___ Input material

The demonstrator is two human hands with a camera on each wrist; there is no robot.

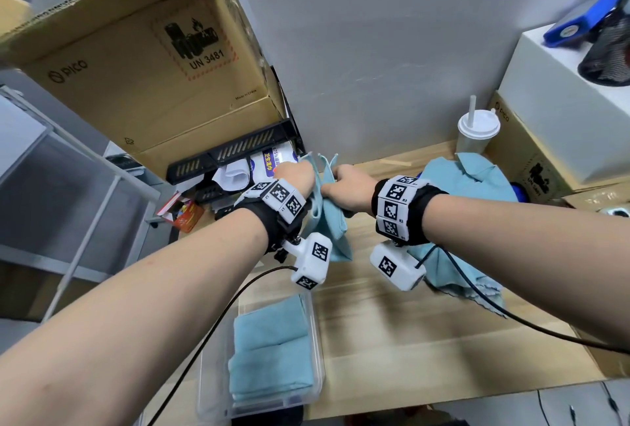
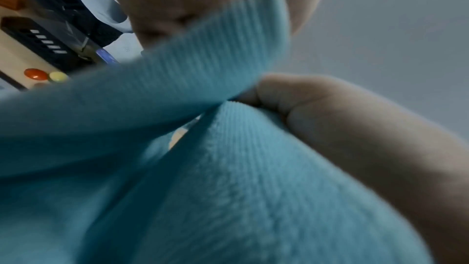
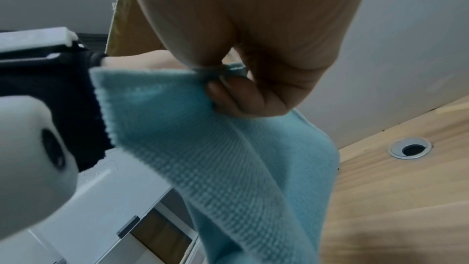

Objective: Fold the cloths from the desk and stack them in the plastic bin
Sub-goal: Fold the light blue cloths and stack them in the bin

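Note:
Both hands hold one light-blue cloth [image 1: 332,217] up above the desk, close together. My left hand [image 1: 295,175] grips its top edge on the left, and the cloth [image 2: 228,168] fills the left wrist view. My right hand [image 1: 347,185] pinches the cloth [image 3: 215,148] at its upper edge between thumb and finger. The cloth hangs doubled below the hands. A clear plastic bin [image 1: 317,388] at the desk's near left edge holds folded blue cloths [image 1: 272,350]. A heap of unfolded blue cloths [image 1: 474,193] lies on the desk under my right forearm.
A large cardboard box [image 1: 143,60] and a black rack [image 1: 235,152] stand at the back left. A lidded white cup [image 1: 477,134] with a straw and stacked boxes [image 1: 552,125] sit at the back right. The wooden desk [image 1: 426,340] has a cable hole [image 3: 409,149].

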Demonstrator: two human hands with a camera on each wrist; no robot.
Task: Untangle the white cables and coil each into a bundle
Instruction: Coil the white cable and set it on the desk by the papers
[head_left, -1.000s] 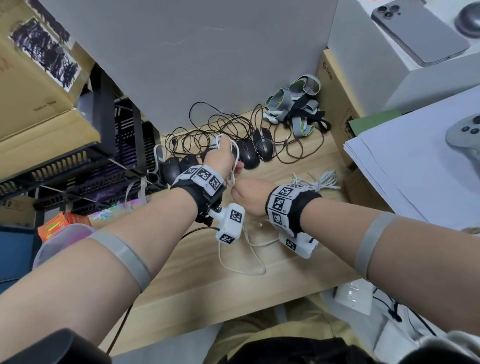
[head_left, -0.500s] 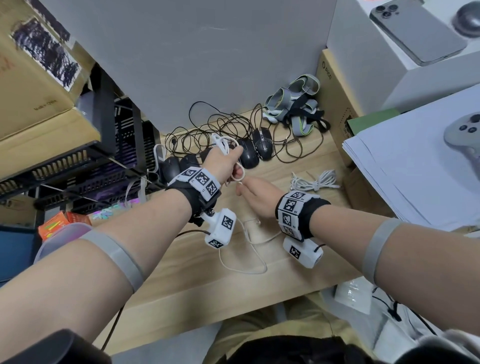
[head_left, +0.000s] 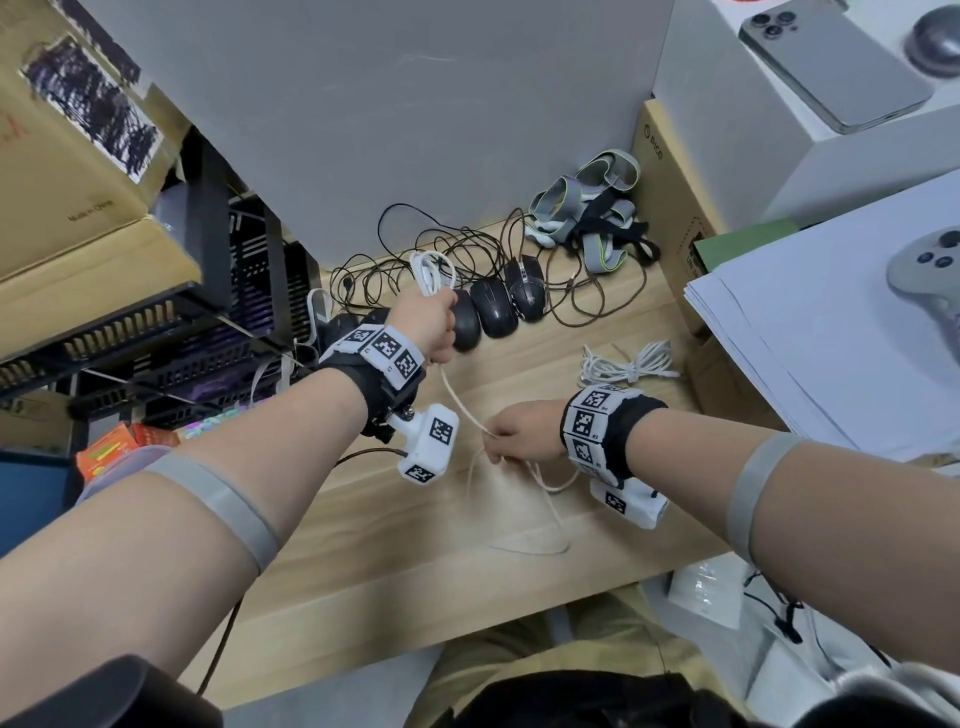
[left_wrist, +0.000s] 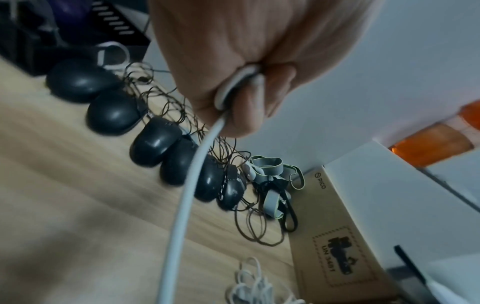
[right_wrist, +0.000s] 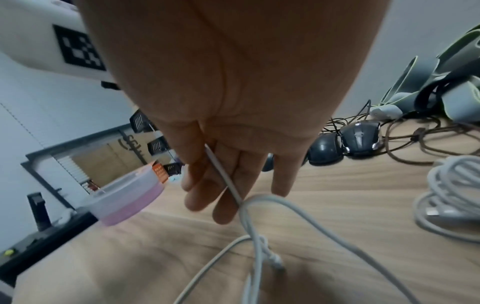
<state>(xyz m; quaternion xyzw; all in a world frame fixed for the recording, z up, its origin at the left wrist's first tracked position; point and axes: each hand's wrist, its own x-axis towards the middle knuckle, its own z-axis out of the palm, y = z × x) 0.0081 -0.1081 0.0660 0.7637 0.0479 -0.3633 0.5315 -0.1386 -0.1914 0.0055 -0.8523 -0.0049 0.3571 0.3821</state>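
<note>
My left hand (head_left: 431, 325) is raised above the desk and grips several loops of a white cable (head_left: 430, 271); the left wrist view shows the fingers (left_wrist: 249, 109) curled round it. From that fist the cable (head_left: 464, 409) runs down to my right hand (head_left: 511, 434), which pinches it between thumb and fingers (right_wrist: 228, 197) near the desk. The slack (head_left: 540, 530) lies in a loose loop on the wood, and its plug end (right_wrist: 276, 261) rests there too. A second white cable (head_left: 628, 364) lies coiled at the right.
A row of black mice (head_left: 493, 306) with tangled dark cords (head_left: 415, 254) lies along the grey back wall. Grey straps (head_left: 592, 213) sit at the back right, beside a cardboard box (head_left: 670, 208) and stacked paper (head_left: 831, 332). A black rack (head_left: 156, 332) stands left.
My hands have drawn apart: the left stayed raised with the loops, and the right slid down and back along the cable toward the front of the desk.
</note>
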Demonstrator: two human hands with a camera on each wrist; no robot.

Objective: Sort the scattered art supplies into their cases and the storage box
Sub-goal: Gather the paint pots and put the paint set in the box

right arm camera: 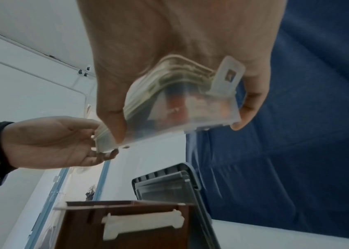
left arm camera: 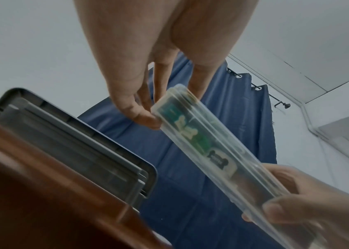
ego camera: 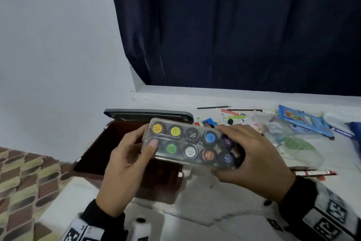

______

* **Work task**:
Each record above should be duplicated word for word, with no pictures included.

* **Solution below**:
The demonstrator is two human hands with a camera on each wrist; there is no robot.


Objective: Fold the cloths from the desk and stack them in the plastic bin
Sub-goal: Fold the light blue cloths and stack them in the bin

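Note:
Both hands hold one light-blue cloth [image 1: 332,217] up above the desk, close together. My left hand [image 1: 295,175] grips its top edge on the left, and the cloth [image 2: 228,168] fills the left wrist view. My right hand [image 1: 347,185] pinches the cloth [image 3: 215,148] at its upper edge between thumb and finger. The cloth hangs doubled below the hands. A clear plastic bin [image 1: 317,388] at the desk's near left edge holds folded blue cloths [image 1: 272,350]. A heap of unfolded blue cloths [image 1: 474,193] lies on the desk under my right forearm.
A large cardboard box [image 1: 143,60] and a black rack [image 1: 235,152] stand at the back left. A lidded white cup [image 1: 477,134] with a straw and stacked boxes [image 1: 552,125] sit at the back right. The wooden desk [image 1: 426,340] has a cable hole [image 3: 409,149].
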
Demonstrator: two human hands with a camera on each wrist; no robot.
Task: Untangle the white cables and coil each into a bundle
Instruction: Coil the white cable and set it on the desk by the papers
[head_left, -1.000s] 
[head_left, -0.500s] 
[head_left, +0.000s] 
[left_wrist, +0.000s] 
[right_wrist, +0.000s] 
<state>(xyz m; quaternion xyzw; all in a world frame fixed for the recording, z up, its origin at the left wrist's first tracked position; point and axes: each hand's wrist, its own x-axis towards the middle knuckle, its own z-axis out of the palm, y = z × x) 0.0081 -0.1081 0.0660 0.7637 0.0479 -0.3633 0.5315 -0.1386 -0.1914 0.0055 -0.8523 -0.0049 0.3571 0.3821</state>
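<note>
My left hand (head_left: 431, 325) is raised above the desk and grips several loops of a white cable (head_left: 430, 271); the left wrist view shows the fingers (left_wrist: 249, 109) curled round it. From that fist the cable (head_left: 464, 409) runs down to my right hand (head_left: 511, 434), which pinches it between thumb and fingers (right_wrist: 228, 197) near the desk. The slack (head_left: 540, 530) lies in a loose loop on the wood, and its plug end (right_wrist: 276, 261) rests there too. A second white cable (head_left: 628, 364) lies coiled at the right.
A row of black mice (head_left: 493, 306) with tangled dark cords (head_left: 415, 254) lies along the grey back wall. Grey straps (head_left: 592, 213) sit at the back right, beside a cardboard box (head_left: 670, 208) and stacked paper (head_left: 831, 332). A black rack (head_left: 156, 332) stands left.
My hands have drawn apart: the left stayed raised with the loops, and the right slid down and back along the cable toward the front of the desk.
</note>
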Demonstrator: two human hands with a camera on each wrist; no robot.

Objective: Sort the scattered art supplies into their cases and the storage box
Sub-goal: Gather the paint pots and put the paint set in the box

right arm camera: 
left arm camera: 
ego camera: 

Nothing else remains in this exercise.